[YOUR GOAL]
Retype everything in the listing, leaving each line exactly as it is.

*** INPUT DATA Section Begins ***

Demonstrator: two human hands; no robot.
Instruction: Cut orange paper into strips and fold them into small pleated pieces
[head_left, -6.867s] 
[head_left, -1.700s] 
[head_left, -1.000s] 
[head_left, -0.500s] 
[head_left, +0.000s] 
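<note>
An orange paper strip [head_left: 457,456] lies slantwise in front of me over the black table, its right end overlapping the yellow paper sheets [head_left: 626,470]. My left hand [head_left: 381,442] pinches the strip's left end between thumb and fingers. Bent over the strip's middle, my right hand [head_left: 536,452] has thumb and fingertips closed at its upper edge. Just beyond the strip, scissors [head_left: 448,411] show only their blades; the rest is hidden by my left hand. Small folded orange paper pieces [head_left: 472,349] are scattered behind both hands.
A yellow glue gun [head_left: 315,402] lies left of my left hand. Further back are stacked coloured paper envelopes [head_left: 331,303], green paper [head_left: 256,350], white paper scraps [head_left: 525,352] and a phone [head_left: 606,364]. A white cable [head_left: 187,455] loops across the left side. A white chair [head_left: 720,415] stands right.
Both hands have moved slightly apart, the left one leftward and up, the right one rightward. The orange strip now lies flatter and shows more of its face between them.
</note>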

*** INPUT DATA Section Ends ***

[RESPONSE]
Demonstrator: two human hands; no robot.
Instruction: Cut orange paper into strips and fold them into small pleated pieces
[head_left, -6.867s] 
[head_left, -1.700s] 
[head_left, -1.000s] 
[head_left, -0.500s] 
[head_left, +0.000s] 
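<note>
An orange paper strip [head_left: 457,456] lies slantwise in front of me over the black table, its right end overlapping the yellow paper sheets [head_left: 626,470]. My left hand [head_left: 381,442] pinches the strip's left end between thumb and fingers. Bent over the strip's middle, my right hand [head_left: 536,452] has thumb and fingertips closed at its upper edge. Just beyond the strip, scissors [head_left: 448,411] show only their blades; the rest is hidden by my left hand. Small folded orange paper pieces [head_left: 472,349] are scattered behind both hands.
A yellow glue gun [head_left: 315,402] lies left of my left hand. Further back are stacked coloured paper envelopes [head_left: 331,303], green paper [head_left: 256,350], white paper scraps [head_left: 525,352] and a phone [head_left: 606,364]. A white cable [head_left: 187,455] loops across the left side. A white chair [head_left: 720,415] stands right.
Both hands have moved slightly apart, the left one leftward and up, the right one rightward. The orange strip now lies flatter and shows more of its face between them.
</note>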

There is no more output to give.